• Aim of the task: Your job is to write out each record precisely as it stands.

• Data supplied:

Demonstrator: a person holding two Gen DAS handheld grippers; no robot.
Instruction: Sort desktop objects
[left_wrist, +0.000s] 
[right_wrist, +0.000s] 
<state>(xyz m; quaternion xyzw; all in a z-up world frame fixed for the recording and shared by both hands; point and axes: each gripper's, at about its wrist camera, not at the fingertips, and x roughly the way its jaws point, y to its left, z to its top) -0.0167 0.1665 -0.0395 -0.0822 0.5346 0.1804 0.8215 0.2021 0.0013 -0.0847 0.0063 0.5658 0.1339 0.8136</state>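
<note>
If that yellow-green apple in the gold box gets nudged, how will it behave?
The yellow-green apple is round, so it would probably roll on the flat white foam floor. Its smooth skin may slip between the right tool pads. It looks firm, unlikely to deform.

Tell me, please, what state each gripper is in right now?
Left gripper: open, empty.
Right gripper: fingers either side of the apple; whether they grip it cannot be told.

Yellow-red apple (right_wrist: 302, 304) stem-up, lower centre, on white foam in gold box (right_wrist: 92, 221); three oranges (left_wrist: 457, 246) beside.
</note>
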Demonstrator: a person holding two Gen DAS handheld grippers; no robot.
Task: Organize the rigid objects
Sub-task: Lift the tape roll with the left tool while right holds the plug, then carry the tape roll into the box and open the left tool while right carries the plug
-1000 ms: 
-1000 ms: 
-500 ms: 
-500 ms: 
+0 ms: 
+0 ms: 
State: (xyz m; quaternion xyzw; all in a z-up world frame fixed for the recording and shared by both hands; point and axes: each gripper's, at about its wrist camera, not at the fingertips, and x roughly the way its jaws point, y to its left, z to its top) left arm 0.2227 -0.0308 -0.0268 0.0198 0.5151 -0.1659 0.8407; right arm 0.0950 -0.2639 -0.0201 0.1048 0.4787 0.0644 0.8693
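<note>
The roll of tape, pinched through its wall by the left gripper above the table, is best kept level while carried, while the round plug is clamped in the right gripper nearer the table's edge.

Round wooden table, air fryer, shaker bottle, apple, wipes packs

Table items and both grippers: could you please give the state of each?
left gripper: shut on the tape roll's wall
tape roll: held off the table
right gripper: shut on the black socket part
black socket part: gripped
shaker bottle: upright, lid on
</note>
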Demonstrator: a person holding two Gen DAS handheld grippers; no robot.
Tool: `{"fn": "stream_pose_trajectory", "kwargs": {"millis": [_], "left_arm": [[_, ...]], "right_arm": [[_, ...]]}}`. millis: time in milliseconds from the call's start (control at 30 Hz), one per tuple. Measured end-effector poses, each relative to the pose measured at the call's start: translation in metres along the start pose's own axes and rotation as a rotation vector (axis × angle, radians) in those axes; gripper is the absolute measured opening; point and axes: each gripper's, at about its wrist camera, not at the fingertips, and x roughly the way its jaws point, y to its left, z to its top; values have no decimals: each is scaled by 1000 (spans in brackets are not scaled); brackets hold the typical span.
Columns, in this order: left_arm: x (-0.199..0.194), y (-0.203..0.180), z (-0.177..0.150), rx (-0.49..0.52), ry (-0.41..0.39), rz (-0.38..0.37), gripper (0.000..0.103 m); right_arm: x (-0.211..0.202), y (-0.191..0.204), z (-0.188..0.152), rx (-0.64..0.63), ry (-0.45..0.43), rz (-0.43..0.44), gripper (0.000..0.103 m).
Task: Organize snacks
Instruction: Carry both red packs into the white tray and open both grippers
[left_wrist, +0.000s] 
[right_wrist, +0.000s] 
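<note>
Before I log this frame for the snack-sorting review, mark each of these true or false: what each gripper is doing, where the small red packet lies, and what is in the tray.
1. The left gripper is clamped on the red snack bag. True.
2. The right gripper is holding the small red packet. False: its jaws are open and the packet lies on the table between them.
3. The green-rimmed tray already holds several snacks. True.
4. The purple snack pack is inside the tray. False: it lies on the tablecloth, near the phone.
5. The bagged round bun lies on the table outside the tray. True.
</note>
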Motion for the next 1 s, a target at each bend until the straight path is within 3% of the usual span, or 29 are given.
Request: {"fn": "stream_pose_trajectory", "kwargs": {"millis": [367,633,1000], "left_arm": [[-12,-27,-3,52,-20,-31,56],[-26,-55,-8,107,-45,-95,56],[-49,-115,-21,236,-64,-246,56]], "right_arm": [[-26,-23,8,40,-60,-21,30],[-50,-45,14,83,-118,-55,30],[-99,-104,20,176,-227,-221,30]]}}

• The completed task:
Demonstrator: a person holding two Gen DAS handheld grippers; no robot.
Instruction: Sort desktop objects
[left_wrist, +0.000s] 
[right_wrist, +0.000s] 
<state>(xyz m; quaternion xyzw; all in a z-up world frame fixed for the recording and shared by both hands; point and axes: each gripper's, at about its wrist camera, not at the fingertips, and x roughly the way its jaws point, y to its left, z to its top) -0.0167 0.1665 -0.0395 -0.0822 0.5346 0.1804 0.8215 0.2021 0.0013 -0.0847 0.0063 0.5658 0.1339 0.8136</state>
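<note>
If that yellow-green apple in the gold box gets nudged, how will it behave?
The yellow-green apple is round, so it would probably roll on the flat white foam floor. Its smooth skin may slip between the right tool pads. It looks firm, unlikely to deform.

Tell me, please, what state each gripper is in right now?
Left gripper: open, empty.
Right gripper: fingers either side of the apple; whether they grip it cannot be told.

Yellow-red apple (right_wrist: 302, 304) stem-up, lower centre, on white foam in gold box (right_wrist: 92, 221); three oranges (left_wrist: 457, 246) beside.
</note>
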Demonstrator: a person holding two Gen DAS handheld grippers; no robot.
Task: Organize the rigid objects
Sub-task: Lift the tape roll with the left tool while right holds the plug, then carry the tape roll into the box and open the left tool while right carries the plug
-1000 ms: 
-1000 ms: 
-500 ms: 
-500 ms: 
+0 ms: 
+0 ms: 
State: (xyz m; quaternion xyzw; all in a z-up world frame fixed for the recording and shared by both hands; point and axes: each gripper's, at about its wrist camera, not at the fingertips, and x roughly the way its jaws point, y to its left, z to its top) left arm 0.2227 -0.0308 -0.0268 0.0198 0.5151 -0.1659 0.8407; right arm 0.0950 -0.2639 -0.0201 0.1048 0.4787 0.0644 0.8693
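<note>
The roll of tape, pinched through its wall by the left gripper above the table, is best kept level while carried, while the round plug is clamped in the right gripper nearer the table's edge.

Round wooden table, air fryer, shaker bottle, apple, wipes packs

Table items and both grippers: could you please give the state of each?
left gripper: shut on the tape roll's wall
tape roll: held off the table
right gripper: shut on the black socket part
black socket part: gripped
shaker bottle: upright, lid on
</note>
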Demonstrator: a person holding two Gen DAS handheld grippers; no robot.
Tool: `{"fn": "stream_pose_trajectory", "kwargs": {"millis": [_], "left_arm": [[_, ...]], "right_arm": [[_, ...]]}}`. millis: time in milliseconds from the call's start (control at 30 Hz), one per tuple. Measured end-effector poses, each relative to the pose measured at the call's start: translation in metres along the start pose's own axes and rotation as a rotation vector (axis × angle, radians) in those axes; gripper is the absolute measured opening; point and axes: each gripper's, at about its wrist camera, not at the fingertips, and x roughly the way its jaws point, y to its left, z to its top; values have no decimals: each is scaled by 1000 (spans in brackets are not scaled); brackets hold the typical span.
Columns, in this order: left_arm: x (-0.199..0.194), y (-0.203..0.180), z (-0.177..0.150), rx (-0.49..0.52), ry (-0.41..0.39), rz (-0.38..0.37), gripper (0.000..0.103 m); right_arm: x (-0.211..0.202), y (-0.191..0.204), z (-0.188..0.152), rx (-0.64..0.63), ry (-0.45..0.43), rz (-0.43..0.44), gripper (0.000..0.103 m).
Task: Organize snacks
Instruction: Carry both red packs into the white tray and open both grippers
[left_wrist, +0.000s] 
[right_wrist, +0.000s] 
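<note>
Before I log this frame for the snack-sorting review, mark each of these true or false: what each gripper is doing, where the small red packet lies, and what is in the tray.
1. The left gripper is clamped on the red snack bag. True.
2. The right gripper is holding the small red packet. False: its jaws are open and the packet lies on the table between them.
3. The green-rimmed tray already holds several snacks. True.
4. The purple snack pack is inside the tray. False: it lies on the tablecloth, near the phone.
5. The bagged round bun lies on the table outside the tray. True.
</note>
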Motion for the next 1 s, a target at each bend until the straight path is within 3% of the usual span, or 29 are given.
Request: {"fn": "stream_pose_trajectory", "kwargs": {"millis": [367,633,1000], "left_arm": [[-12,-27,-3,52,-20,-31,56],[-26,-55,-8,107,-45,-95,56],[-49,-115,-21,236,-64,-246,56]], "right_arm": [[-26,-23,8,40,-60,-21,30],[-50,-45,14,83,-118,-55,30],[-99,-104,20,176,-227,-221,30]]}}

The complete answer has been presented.